Thanks to the new Python/Excel integration, Excel users can explore and analyze data using Python operations within the familiar environment of an Excel spreadsheet. Further, the integrated version of Excel is appropriate for all levels of Python developers and Excel users, whether beginner or advanced. It also doesn’t require the hassles of development environment setup and package installations that often plague Python developers.
Excel Python Function Overview
In order to use Python in Excel, you simply need to use the PY function. This allows you to perform common Python tasks like creating data visualizations, generating descriptive statistics, and training machine learning models.
What Is Python?
Python is an object-oriented programming language used for a wide variety of software tasks. Common applications include web development, scientific computing and research, and data science and machine learning. Python is known for its readability and having a vast community of developers. These qualities make Python a great language for beginners just getting started with software development.
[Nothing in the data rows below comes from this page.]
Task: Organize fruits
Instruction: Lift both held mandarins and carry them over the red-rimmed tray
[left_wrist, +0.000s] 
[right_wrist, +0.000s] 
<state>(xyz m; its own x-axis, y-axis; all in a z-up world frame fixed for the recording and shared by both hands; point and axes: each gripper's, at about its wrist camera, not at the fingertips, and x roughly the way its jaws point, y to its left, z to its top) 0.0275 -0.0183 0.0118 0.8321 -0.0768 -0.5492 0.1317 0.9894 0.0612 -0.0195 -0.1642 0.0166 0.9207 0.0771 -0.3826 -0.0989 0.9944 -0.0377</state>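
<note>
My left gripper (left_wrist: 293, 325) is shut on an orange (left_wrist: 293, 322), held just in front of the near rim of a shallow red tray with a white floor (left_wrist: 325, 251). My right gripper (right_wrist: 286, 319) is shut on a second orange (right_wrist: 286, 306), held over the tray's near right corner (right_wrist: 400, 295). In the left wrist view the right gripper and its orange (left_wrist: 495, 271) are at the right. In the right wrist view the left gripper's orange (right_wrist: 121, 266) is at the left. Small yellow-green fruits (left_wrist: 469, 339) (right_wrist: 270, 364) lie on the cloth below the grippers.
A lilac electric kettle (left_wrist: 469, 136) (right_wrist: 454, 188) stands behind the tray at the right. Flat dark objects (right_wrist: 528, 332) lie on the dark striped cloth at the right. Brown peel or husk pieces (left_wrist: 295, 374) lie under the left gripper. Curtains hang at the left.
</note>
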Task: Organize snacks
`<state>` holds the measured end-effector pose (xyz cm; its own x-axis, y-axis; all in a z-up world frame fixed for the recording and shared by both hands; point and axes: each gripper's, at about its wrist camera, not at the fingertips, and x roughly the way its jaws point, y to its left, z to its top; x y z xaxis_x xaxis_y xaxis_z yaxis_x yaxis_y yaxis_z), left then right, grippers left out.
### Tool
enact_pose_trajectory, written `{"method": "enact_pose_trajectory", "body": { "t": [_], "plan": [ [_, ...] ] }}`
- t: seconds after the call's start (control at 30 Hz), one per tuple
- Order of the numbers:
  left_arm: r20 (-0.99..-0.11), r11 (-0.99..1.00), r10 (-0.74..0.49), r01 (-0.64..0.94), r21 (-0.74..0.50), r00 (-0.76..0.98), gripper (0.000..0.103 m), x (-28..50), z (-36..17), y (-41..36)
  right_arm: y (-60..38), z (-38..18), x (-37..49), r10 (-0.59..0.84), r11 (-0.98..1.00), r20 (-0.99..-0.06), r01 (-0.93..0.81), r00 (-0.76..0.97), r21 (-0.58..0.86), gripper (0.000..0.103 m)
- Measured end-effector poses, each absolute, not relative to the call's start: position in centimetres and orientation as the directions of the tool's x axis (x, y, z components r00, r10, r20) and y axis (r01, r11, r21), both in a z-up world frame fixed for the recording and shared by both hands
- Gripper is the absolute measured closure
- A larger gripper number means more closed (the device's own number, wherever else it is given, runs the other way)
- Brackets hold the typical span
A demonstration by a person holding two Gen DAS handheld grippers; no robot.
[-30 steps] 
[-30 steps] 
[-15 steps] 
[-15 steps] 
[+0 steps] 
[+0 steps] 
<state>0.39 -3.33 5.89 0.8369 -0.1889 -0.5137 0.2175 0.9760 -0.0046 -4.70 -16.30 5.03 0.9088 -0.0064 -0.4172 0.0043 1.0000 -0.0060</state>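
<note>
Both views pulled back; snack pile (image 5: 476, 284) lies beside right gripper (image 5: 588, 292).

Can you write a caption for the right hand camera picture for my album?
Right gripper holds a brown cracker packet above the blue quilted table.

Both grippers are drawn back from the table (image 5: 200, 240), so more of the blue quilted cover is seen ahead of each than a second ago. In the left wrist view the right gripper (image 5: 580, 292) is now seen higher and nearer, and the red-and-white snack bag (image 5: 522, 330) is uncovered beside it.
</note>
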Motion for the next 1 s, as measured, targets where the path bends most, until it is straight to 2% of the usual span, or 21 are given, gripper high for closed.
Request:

Python is particularly useful for performing data analysis and data manipulation tasks. Because of its utility in these areas, Python is often used in conjunction with other data analysis tools like Excel.
What Is Excel?
Excel is a popular software package for spreadsheet editing. It is commonly used for data-related tasks like data entry, applying formulas for column calculations, sorting and filtering numerical columns, and more. A wide variety of professions use it, including business analysts, sales and marketing teams, data scientists, and many others.
Because of its widespread utility across industries, Excel is the most widely used spreadsheet editor program. Professionals working with data in any capacity most likely will have used Excel. So, given the overlap of their applications, Excel and Python are worth learning for anyone working with data.
Excel Python Function
For those familiar with the Python development community, the Excel/Python integration uses the well-known Anaconda distribution. This configuration is ideal since Anaconda is a secure and trusted enterprise-grade distribution for data analytics.
In order to use Python in Excel, you simply need to use the PY
function. This allows you to perform common Python tasks like creating data visualizations, generating descriptive statistics, and training machine learning models.
Specifically, the PY
function allows you to use the Python statistical analysis library Pandas. This will allow you to perform Pandas operations like reading data into a Pandas dataframe and performing descriptive statistics calculations like calculating mean, sum, standard deviation and more. You can also execute more complex tasks like performing groupby operations and imputing missing values.
In this post, we will learn how to use Python in Excel. We will use the Excel PY
function to perform data analysis using synthetic sales data. In our analysis, we will walk through the steps of importing Python packages, performing descriptive statistics, and generating data visualizations.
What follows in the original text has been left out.